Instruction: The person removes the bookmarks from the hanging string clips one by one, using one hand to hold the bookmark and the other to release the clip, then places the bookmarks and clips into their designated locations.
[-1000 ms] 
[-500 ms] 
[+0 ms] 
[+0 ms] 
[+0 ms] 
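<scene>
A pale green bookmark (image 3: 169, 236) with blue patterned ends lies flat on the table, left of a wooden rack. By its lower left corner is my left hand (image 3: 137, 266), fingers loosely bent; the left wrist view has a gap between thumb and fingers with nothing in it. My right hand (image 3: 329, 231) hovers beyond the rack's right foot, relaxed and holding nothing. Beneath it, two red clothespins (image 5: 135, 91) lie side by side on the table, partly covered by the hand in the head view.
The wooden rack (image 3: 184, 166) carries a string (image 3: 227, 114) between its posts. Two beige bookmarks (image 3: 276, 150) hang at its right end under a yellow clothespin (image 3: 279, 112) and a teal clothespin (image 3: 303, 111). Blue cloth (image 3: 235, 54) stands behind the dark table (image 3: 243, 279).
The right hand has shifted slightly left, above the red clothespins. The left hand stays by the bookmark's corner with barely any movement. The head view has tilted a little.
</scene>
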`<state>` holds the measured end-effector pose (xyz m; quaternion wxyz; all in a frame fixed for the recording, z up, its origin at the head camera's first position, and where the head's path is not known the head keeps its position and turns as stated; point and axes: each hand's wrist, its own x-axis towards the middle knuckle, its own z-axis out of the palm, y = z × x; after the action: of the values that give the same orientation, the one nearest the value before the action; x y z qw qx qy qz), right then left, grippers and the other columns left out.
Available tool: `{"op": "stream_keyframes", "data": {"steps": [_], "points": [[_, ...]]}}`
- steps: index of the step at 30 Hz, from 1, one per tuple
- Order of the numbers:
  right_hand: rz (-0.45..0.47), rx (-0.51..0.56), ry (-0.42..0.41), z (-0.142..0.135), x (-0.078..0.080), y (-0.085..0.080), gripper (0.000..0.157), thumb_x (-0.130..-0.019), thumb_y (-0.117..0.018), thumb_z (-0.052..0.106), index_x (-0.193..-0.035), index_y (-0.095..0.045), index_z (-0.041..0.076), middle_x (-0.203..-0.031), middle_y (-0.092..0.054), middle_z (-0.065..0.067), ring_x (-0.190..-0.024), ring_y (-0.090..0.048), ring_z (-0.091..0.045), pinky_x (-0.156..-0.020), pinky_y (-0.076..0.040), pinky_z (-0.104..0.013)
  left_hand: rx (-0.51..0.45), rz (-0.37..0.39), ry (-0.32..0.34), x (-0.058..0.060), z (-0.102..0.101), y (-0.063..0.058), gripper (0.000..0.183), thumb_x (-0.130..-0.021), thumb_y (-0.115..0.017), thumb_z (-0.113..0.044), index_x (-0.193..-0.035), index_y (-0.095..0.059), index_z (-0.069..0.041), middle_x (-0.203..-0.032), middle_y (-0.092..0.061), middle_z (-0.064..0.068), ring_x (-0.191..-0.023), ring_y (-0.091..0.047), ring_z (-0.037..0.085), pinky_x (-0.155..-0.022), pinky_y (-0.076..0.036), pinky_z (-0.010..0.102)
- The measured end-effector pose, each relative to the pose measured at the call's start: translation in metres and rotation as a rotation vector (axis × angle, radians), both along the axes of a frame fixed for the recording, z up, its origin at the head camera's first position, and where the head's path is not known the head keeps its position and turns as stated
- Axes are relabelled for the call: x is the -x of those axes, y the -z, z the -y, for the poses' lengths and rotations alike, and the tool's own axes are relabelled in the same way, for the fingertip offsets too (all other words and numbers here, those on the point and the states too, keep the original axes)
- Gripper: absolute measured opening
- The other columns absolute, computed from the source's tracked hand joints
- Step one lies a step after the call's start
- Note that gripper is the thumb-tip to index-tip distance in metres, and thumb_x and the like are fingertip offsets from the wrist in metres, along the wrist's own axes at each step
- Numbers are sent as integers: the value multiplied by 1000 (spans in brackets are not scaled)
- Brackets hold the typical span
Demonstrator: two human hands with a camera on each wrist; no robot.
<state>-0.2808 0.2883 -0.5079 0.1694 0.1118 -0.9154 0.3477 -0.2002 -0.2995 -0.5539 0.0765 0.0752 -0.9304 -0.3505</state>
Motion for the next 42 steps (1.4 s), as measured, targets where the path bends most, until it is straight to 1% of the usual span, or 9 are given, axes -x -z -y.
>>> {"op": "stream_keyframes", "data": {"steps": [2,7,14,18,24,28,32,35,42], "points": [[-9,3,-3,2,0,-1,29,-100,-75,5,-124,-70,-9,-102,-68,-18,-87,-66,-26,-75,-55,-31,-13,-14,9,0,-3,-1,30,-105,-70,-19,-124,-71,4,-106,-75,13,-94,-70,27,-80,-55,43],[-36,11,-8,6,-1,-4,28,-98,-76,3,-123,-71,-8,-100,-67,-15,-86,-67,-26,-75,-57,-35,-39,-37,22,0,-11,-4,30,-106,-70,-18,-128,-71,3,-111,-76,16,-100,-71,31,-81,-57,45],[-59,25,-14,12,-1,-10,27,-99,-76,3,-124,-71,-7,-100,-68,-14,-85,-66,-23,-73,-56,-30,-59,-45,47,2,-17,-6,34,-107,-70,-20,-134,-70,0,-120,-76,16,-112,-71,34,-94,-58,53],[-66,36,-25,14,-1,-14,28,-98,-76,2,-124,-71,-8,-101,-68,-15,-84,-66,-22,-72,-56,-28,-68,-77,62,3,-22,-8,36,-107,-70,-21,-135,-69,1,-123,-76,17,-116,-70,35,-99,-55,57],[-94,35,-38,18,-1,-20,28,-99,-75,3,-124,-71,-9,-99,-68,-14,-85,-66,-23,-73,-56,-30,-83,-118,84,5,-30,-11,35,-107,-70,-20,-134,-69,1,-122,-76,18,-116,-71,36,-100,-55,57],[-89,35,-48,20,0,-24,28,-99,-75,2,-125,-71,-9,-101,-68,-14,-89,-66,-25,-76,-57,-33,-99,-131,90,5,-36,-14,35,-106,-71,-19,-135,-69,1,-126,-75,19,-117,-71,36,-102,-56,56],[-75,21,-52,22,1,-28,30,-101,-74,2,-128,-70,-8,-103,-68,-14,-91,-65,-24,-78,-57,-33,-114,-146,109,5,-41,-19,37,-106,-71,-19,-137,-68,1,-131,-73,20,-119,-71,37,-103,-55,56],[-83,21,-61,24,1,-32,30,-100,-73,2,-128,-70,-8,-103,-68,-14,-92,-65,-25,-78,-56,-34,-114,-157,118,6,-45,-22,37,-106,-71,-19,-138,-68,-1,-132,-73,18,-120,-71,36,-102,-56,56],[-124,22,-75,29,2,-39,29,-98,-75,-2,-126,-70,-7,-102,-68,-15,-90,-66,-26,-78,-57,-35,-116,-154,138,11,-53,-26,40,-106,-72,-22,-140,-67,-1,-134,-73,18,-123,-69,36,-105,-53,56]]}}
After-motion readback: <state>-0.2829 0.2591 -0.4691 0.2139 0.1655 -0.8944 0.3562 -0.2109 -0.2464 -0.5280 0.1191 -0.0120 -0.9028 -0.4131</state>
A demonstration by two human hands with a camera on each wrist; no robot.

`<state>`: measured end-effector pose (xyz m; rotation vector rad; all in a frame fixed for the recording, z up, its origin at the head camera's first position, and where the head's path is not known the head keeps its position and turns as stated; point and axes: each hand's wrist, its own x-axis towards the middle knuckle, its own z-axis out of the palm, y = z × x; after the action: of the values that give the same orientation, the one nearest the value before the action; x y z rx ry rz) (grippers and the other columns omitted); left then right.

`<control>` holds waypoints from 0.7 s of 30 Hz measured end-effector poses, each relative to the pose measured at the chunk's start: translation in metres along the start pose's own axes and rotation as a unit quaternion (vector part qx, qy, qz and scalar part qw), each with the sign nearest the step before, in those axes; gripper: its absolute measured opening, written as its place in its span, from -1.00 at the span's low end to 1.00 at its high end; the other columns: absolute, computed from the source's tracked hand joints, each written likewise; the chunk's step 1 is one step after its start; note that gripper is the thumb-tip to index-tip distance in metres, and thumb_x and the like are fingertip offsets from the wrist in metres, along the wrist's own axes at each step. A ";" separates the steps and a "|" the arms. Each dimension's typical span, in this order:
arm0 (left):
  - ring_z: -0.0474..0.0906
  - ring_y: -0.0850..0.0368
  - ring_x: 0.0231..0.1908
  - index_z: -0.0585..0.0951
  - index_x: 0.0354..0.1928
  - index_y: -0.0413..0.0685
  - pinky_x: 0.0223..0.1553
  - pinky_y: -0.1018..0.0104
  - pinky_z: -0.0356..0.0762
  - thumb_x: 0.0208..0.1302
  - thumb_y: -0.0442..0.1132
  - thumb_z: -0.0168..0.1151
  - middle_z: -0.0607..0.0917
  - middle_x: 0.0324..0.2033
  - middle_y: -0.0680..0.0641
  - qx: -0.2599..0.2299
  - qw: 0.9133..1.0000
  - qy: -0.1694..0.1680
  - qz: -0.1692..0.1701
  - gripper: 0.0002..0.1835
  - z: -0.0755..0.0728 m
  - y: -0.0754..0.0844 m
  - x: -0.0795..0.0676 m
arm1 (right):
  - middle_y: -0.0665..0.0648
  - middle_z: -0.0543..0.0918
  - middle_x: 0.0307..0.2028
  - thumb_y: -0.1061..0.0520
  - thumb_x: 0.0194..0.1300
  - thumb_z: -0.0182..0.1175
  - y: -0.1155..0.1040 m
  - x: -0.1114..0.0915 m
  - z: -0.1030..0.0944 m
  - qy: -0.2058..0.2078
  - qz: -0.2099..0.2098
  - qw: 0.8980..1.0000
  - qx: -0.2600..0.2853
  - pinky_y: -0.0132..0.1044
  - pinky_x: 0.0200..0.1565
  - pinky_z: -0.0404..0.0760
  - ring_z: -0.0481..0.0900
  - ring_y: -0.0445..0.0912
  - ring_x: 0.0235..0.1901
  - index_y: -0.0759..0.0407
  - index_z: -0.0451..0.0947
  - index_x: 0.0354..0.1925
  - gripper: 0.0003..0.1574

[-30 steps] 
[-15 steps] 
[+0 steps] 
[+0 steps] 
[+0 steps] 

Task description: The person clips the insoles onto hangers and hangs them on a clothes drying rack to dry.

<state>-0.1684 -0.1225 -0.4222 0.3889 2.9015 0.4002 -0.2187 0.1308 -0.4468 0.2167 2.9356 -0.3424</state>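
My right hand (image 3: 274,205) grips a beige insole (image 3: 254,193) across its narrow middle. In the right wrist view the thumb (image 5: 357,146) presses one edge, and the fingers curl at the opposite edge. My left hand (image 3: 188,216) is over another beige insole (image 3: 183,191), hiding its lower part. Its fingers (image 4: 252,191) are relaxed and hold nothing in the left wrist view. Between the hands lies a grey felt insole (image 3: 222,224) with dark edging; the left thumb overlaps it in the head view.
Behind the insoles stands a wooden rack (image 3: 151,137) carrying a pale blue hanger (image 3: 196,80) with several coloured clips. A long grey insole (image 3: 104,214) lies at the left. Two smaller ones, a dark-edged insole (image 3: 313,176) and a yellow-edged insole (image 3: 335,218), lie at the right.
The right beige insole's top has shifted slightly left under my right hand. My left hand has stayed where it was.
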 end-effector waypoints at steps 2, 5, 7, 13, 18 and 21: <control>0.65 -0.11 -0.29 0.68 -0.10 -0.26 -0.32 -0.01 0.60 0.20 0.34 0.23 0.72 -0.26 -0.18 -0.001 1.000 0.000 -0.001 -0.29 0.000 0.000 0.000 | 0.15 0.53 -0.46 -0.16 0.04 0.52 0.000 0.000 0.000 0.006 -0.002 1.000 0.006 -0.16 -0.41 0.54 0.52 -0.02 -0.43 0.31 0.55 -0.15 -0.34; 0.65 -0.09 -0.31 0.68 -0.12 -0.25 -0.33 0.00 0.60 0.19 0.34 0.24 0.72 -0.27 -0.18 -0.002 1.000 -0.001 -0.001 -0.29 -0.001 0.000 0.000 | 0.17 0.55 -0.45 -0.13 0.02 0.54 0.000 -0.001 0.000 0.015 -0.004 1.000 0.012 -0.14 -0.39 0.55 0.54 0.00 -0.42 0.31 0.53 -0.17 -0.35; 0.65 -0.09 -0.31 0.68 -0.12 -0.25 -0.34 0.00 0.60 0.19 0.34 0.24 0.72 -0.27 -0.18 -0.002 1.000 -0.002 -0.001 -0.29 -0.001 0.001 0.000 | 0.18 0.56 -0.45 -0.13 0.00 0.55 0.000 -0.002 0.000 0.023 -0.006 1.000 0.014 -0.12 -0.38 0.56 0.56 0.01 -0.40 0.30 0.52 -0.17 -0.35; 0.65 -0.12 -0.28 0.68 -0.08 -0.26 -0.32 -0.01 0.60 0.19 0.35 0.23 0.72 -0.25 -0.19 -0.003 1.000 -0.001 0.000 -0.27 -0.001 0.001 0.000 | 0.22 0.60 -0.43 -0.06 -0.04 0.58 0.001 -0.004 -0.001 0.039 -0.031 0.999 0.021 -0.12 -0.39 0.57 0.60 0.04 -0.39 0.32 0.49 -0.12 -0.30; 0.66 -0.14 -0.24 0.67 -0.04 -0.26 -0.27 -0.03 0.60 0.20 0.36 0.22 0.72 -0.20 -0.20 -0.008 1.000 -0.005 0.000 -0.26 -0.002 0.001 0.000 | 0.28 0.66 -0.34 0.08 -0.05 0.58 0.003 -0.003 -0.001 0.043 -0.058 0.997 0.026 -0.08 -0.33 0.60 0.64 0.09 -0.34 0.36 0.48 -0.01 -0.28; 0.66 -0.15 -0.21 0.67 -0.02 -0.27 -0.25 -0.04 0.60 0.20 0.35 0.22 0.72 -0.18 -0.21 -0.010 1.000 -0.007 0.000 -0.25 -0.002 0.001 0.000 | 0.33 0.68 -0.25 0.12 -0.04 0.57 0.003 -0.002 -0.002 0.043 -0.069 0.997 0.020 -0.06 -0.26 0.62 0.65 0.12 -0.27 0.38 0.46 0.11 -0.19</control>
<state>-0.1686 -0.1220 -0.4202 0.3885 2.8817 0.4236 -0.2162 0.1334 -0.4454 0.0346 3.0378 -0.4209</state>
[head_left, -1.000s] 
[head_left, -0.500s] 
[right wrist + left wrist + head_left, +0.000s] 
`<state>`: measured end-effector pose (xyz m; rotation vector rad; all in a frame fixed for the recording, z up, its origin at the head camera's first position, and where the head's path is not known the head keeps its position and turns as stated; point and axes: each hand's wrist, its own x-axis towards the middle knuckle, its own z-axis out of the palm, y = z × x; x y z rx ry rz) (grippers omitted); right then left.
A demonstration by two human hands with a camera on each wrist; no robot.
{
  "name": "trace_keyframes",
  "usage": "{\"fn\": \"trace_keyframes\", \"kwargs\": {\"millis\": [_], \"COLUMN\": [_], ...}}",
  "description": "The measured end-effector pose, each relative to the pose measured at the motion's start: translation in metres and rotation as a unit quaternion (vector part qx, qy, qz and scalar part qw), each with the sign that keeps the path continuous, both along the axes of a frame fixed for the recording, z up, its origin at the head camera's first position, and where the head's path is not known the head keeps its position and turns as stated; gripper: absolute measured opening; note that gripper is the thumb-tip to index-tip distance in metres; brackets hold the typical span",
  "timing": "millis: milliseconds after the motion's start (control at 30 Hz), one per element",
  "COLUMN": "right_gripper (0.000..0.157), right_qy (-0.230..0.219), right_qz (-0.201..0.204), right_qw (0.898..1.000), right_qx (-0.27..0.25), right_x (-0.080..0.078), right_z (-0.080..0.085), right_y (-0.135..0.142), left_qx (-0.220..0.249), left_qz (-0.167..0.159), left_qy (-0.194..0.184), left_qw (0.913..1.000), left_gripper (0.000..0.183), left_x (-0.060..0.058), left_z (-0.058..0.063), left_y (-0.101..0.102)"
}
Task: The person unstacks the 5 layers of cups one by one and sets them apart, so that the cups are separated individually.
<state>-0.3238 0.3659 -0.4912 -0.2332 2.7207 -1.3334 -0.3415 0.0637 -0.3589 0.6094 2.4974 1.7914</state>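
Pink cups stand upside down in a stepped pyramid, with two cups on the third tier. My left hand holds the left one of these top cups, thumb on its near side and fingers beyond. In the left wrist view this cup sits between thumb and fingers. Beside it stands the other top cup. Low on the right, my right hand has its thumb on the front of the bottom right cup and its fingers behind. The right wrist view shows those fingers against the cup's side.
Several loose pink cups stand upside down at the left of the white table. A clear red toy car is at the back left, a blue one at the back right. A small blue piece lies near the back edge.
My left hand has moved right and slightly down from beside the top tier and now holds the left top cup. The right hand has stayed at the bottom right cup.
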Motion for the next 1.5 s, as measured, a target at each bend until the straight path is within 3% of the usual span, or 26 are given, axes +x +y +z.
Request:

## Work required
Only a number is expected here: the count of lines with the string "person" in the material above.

## The completed task
3